By analyzing existing cross correlation between Colliers International Group and Ritchie Bros Auctioneers, you can compare the effects of market volatilities on Colliers International and Ritchie Bros and check how they will diversify away market risk if combined in the same portfolio for a given time horizon. You can also utilize pair trading strategies of matching a long position in Colliers International with a short position of Ritchie Bros. Check out your portfolio center. Please also check ongoing floating volatility patterns of Colliers International and Ritchie Bros.

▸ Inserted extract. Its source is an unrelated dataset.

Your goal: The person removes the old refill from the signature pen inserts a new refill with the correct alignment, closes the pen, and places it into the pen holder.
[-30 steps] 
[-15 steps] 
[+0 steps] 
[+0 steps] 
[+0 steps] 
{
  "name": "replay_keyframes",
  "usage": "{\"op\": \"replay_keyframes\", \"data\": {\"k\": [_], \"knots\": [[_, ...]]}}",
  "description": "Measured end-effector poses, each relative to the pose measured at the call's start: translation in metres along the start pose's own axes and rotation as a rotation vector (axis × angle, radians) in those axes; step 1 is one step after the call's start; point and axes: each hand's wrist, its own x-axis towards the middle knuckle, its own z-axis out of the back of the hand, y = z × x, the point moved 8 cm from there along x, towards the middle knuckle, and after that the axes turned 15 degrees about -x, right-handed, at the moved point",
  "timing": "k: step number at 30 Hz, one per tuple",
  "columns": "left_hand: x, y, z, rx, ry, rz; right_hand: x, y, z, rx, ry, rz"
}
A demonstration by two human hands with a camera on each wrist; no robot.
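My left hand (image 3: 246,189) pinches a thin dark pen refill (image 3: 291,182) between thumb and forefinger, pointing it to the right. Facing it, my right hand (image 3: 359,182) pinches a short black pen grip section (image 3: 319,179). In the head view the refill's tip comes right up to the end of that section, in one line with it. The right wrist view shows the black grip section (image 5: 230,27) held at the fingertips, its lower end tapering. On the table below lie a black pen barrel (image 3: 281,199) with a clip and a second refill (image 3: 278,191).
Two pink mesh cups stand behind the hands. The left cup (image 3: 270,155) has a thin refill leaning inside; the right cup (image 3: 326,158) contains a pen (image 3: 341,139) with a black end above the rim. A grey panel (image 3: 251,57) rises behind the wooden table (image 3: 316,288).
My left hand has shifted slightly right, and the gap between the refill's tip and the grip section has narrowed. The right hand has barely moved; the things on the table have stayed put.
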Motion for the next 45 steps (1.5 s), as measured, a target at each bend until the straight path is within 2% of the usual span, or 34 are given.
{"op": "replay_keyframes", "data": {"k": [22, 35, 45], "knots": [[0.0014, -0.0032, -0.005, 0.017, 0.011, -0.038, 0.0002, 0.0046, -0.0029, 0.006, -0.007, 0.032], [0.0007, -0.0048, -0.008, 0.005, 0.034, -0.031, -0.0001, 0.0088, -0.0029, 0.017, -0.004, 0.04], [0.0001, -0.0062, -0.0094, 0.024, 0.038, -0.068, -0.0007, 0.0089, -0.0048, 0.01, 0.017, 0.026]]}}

Diversification Opportunities for Colliers International and Ritchie Bros

0.43
  Correlation Coefficient

Very weak diversification

The 3 months correlation between Colliers and Ritchie is 0.43. Overlapping area represents the amount of risk that can be diversified away by holding Colliers International Group and Ritchie Bros Auctioneers in the same portfolio, assuming nothing else is changed. The correlation between historical prices or returns on Ritchie Bros Auctioneers and Colliers International is a relative statistical measure of the degree to which these equity instruments tend to move together. The correlation coefficient measures the extent to which returns on Colliers International Group are associated (or correlated) with Ritchie Bros. Values of the correlation coefficient range from -1 to +1, where. The correlation of zero (0) is possible when the price movement of Ritchie Bros Auctioneers has no effect on the direction of Colliers International i.e., Colliers International and Ritchie Bros go up and down completely randomly.

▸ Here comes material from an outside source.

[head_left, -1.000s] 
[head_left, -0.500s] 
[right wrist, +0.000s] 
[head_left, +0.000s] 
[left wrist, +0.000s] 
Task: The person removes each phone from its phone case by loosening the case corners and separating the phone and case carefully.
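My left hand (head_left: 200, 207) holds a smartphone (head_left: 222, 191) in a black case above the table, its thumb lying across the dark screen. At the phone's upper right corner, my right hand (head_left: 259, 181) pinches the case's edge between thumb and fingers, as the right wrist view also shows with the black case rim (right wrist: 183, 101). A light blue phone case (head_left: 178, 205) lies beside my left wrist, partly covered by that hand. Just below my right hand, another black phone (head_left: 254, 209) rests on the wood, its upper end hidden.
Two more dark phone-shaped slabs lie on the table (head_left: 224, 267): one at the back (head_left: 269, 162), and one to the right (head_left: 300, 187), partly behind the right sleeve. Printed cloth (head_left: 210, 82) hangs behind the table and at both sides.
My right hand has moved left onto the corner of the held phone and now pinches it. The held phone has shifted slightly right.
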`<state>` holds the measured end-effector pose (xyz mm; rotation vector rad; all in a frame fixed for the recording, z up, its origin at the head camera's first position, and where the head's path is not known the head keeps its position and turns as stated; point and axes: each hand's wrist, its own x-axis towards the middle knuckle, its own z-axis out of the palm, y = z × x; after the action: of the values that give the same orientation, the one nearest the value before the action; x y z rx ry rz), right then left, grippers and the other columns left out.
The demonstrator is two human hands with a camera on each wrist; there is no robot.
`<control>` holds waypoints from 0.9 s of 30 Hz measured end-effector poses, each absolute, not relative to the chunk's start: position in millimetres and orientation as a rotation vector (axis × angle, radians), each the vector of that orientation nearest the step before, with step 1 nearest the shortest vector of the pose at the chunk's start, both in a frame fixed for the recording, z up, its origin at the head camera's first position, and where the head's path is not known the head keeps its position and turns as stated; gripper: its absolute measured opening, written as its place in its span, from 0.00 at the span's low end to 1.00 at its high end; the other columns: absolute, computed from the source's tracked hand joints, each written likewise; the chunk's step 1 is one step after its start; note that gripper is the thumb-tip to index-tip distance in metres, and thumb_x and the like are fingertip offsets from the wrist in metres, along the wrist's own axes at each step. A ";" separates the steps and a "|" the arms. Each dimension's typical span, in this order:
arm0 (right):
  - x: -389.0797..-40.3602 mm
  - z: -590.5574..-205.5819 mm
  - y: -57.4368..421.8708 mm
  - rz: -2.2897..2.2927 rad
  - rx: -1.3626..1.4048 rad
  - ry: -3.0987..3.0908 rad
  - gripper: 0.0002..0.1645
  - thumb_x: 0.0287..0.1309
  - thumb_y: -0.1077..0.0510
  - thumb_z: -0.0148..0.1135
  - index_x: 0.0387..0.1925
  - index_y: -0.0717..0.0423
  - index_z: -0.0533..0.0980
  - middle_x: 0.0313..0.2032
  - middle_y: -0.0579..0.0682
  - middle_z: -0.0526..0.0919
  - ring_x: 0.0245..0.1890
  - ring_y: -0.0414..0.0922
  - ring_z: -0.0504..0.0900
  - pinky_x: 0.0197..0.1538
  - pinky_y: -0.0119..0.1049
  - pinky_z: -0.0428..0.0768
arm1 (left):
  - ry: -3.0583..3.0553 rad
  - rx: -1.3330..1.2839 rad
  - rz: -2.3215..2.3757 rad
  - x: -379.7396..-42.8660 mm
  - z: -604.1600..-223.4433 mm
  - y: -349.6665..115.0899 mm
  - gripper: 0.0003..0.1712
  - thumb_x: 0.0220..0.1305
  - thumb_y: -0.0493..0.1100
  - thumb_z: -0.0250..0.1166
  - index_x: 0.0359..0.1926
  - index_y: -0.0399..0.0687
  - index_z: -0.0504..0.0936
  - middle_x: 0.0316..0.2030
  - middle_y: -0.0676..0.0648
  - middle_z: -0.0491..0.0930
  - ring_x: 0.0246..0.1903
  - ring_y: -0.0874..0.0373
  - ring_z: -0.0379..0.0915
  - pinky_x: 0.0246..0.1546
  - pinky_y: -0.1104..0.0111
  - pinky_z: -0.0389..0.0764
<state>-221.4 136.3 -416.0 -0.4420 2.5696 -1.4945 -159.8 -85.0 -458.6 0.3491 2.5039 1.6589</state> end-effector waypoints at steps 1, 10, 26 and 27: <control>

Pair Corralation between Colliers International and Ritchie Bros

Assuming the 90 days trading horizon Colliers International is expected to generate 1.62 times less return on investment than Ritchie Bros. But when comparing it to its historical volatility, Colliers International Group is 1.01 times less risky than Ritchie Bros. It trades about 0.13 of its potential returns per unit of risk. Ritchie Bros Auctioneers is currently generating about 0.21 of returns per unit of risk over similar time horizon. If you would invest  11,391  in Ritchie Bros Auctioneers on September 3, 2024 and sell it today you would earn a total of  2,443  from holding Ritchie Bros Auctioneers or generate 21.45% return on investment over 90 days.
Time Period3 Months [change]
DirectionMoves Together 
StrengthWeak
Accuracy100.0%
ValuesDaily Returns

Colliers International Group  vs.  Ritchie Bros Auctioneers

 Performance 
       Timeline  
Colliers International 

Risk-Adjusted Performance

10 of 100

 
Weak
 
Strong
OK
Compared to the overall equity markets, risk-adjusted returns on investments in Colliers International Group are ranked lower than 10 (%) of all global equities and portfolios over the last 90 days. In spite of very unfluctuating basic indicators, Colliers International may actually be approaching a critical reversion point that can send shares even higher in January 2025.
Ritchie Bros Auctioneers 

Risk-Adjusted Performance

16 of 100

 
Weak
 
Strong
Solid
Compared to the overall equity markets, risk-adjusted returns on investments in Ritchie Bros Auctioneers are ranked lower than 16 (%) of all global equities and portfolios over the last 90 days. In spite of very unfluctuating basic indicators, Ritchie Bros displayed solid returns over the last few months and may actually be approaching a breakup point.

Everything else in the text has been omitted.